CCSP / CCIE Sec career perspective

SeekBytesSeekBytes Member Posts: 143
Dear members,

I was searching around on LinkedIn network engineer's profiles employed at ISPs/Telcos in UK.

I noticed that most Telco (Sky, BT, Vodafone) companies tend to hire CCIEs in Service Provider.

I was wondering if you could draw the demarcation line between the two types of CCIEs and the type of roles and companies somebody could possibly land. I might make a wrong assumption, but I think that CCIE Sec is required for boutique companies rather than large enterprise networks like ISP and Telco. Even though Network Security involves any company.

Also, I was curious to ask if it's always required to obtain the CCIE R/S before to move into any specific track.

Kind Regards.

Comments

  • joelsfoodjoelsfood Member Posts: 1,027 ■■■■■■□□□□
    My impression is that most telcos/ISPS are looking for people with CCIE RS or CCIE SP. CCIE Security I see more at security consultancies or large companies that have their own fully staffed IT security company.

    Other tracks definitely do not require you to have CCIE R&S first. I'll be sitting my CCIE Data Center lab next friday, and the only thing I have in R&S track is a long expired CCNA.
  • Alex90Alex90 Member Posts: 289
    Can't speak for the service provider side of things but you do not have to do a CCIE R/S before doing another track. Mark Snow for example is a CCIE x 4 I think, none of which are in R/S. I also have a couple of CCIE Voice/Collab friends who don't have a CCIE R/S.
  • SeekBytesSeekBytes Member Posts: 143
    Thank you for replying.

    In case I would like to find out information about the job role and the companies as CCIE sec. Could you help me to have a better picture?

    Kind Regards.
  • deth1kdeth1k Member Posts: 312
    Don't forget that ISPs have business units which tend to have Security Architects / SOC teams, so a CCIE in security is a big bonus on your CV :) Also bear in mind all of ISPs you've listed run on Juniper / Alcatel :D
  • chmodchmod Member Posts: 360 ■■■□□□□□□□
    I work on the ISP side, but i work for a vendor.

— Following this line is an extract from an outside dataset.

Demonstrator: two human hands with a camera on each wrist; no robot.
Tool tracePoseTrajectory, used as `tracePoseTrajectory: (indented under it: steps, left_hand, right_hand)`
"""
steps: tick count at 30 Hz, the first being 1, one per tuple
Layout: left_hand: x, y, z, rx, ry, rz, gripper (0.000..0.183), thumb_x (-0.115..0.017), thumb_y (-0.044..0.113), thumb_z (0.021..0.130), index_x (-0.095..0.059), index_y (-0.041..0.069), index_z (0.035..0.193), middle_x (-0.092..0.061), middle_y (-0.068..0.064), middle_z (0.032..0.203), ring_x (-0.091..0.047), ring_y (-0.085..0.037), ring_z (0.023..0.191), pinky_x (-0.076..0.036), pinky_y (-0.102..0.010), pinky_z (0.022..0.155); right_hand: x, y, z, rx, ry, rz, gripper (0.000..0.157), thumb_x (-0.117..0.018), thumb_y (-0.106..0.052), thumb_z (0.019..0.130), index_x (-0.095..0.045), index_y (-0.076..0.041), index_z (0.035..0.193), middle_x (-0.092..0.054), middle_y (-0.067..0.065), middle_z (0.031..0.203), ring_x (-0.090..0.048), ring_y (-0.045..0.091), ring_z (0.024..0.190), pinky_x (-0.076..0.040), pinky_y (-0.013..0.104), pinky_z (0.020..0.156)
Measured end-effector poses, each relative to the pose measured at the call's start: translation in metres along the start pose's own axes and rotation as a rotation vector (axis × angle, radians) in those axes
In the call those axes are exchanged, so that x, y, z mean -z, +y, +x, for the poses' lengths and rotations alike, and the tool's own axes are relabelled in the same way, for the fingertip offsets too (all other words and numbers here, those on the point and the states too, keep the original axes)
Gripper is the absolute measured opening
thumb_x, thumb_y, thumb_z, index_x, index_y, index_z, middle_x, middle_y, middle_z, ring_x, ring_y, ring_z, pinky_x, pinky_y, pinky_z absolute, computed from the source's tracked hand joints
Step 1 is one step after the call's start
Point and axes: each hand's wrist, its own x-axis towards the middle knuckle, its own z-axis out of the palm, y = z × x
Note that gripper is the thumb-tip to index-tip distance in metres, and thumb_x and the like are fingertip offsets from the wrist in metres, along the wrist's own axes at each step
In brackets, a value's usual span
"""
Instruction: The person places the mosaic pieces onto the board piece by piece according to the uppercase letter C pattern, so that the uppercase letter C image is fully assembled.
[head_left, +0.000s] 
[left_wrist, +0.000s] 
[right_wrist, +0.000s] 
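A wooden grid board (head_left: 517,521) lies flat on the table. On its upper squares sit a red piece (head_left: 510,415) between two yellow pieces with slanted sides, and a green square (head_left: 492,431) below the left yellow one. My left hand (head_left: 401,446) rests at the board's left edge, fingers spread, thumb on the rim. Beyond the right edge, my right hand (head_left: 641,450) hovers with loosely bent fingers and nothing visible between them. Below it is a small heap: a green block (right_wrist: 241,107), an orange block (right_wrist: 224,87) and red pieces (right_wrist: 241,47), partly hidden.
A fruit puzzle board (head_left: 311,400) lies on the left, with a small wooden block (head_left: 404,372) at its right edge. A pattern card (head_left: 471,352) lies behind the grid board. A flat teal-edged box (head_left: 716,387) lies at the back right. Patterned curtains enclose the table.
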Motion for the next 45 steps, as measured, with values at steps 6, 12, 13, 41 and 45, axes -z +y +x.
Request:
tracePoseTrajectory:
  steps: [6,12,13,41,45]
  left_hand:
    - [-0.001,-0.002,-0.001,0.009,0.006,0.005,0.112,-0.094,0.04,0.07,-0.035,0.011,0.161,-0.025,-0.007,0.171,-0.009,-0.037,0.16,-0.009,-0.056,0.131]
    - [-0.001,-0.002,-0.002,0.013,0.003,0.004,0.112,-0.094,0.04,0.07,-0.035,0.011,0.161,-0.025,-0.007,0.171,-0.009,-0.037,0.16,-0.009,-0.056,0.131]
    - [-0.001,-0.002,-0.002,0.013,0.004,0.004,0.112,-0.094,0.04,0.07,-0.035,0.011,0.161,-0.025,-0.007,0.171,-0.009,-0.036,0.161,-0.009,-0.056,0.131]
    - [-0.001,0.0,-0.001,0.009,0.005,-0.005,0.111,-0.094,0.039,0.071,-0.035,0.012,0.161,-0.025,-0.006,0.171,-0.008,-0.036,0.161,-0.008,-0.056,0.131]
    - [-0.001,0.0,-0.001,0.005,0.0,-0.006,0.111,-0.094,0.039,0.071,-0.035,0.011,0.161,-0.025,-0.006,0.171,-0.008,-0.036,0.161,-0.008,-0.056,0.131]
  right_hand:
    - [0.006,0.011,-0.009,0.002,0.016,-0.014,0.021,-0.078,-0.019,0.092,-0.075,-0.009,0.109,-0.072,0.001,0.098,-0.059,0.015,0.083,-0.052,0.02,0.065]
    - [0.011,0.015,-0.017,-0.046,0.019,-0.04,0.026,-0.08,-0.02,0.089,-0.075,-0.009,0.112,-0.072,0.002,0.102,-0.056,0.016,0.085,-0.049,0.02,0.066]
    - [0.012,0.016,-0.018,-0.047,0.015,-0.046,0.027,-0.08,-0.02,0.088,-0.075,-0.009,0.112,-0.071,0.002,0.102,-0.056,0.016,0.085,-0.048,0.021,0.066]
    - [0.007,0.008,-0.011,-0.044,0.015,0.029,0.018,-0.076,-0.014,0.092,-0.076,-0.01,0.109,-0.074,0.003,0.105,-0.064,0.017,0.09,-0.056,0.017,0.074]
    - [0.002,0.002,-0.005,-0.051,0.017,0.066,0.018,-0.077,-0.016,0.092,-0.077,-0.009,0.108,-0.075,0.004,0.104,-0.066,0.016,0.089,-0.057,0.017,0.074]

    I have seem that the ISPs have their local certified and extremely good engineers, but the majority of the work and higher certified people i see it on the vendor and consultant side.

    The ISPs where i live, have their own people but for big projects hire the vendor and-or consultant companies to deploy or help support the new deployments, projects, etc.

    I know a CCIE on security he was working for the consultant company that america mobile hires/has contract with for their audits, security consultancy and that supports the new deployments related with security that they have.
    He also works for other ISPs projects.
  • SeekBytesSeekBytes Member Posts: 143
    Thank you for the answers.

    I wanted to be sure we talk the same language. When you say "the vendor" you mean the Cisco Partner that sells the equipment and offer its expertise for consulting. Am I correct?

    Kind Regards.
  • chmodchmod Member Posts: 360 ■■■□□□□□□□
    SeekBytes wrote: »
    Thank you for the answers.

    I wanted to be sure we talk the same language. When you say "the vendor" you mean the Cisco Partner that sells the equipment and offer its expertise for consulting. Am I correct?

    Kind Regards.

    The company that develops the hardware-software. U name it: Cisco, Juniper, HP, Ericsson, Huawei.